Brief.
Bring together every line in the data that includes "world".

Source data.
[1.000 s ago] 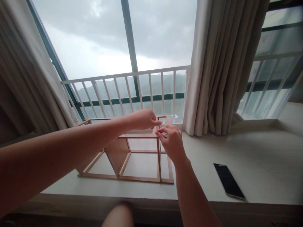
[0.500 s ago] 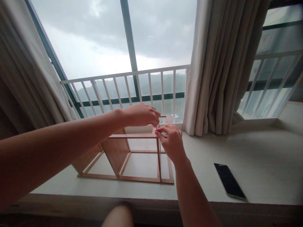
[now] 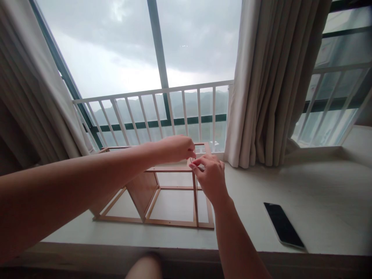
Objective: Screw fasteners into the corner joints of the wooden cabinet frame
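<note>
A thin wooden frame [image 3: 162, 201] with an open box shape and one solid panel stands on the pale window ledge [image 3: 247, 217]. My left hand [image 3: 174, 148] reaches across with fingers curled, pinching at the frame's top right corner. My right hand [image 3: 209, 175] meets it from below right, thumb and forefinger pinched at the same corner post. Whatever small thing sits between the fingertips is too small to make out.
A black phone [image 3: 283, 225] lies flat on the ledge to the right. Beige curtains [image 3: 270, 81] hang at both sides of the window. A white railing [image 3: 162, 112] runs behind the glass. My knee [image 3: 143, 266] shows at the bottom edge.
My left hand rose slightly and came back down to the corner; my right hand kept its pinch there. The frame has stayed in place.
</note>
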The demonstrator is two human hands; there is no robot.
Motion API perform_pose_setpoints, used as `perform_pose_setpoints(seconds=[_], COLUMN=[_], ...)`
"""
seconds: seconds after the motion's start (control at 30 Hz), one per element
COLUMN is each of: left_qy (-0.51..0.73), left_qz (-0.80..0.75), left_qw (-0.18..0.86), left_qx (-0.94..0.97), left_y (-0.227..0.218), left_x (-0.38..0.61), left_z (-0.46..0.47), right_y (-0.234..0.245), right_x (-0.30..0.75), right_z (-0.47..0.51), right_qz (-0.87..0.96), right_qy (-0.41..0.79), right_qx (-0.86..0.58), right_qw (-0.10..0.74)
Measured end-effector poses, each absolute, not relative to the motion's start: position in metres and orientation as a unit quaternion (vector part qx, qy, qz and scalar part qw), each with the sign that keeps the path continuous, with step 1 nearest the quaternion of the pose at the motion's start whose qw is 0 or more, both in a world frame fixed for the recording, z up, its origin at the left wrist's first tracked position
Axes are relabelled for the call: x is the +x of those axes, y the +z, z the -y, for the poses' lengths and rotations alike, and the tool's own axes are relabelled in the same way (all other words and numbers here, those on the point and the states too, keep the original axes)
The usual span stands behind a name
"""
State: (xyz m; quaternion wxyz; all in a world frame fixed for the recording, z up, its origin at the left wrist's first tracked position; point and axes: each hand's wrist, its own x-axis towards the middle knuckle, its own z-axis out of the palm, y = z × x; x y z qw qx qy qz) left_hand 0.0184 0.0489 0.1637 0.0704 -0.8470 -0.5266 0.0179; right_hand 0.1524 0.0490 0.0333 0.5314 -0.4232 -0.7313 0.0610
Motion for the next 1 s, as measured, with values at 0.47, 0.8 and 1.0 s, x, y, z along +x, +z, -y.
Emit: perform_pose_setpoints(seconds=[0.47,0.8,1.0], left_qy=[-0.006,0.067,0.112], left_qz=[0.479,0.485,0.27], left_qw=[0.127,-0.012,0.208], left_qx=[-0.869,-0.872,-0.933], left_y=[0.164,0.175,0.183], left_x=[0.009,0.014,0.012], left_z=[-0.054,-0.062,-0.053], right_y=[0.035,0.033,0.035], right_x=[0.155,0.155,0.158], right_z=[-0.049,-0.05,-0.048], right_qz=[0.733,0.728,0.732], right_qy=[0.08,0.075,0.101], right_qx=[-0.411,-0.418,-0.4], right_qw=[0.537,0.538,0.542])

Exercise solution.
Measured end-effector poses, each absolute, not relative to the motion's start: position in metres and orientation as a unit quaternion (vector part qx, qy, qz and scalar part qw), each with the sign that keeps the path continuous, with step 1 nearest the quaternion of the pose at the motion's start whose qw is 0 or more, both in a world frame fixed for the recording, z up, its origin at the left wrist's first tracked position
State: (xyz m; quaternion wxyz; all in a world frame fixed for the recording, z up, its origin at the left wrist's first tracked position; point and axes: each hand's wrist, its own x-axis towards the middle knuckle, its own z-axis out of the palm, y = z × x; x y z qw qx qy qz) left_hand 0.0184 0.0489 0.1637 0.0704 -0.8470 -0.5266 0.0179; right_hand 0.1524 0.0490 0.0333 0.5314 -0.4232 -0.7313 0.0610

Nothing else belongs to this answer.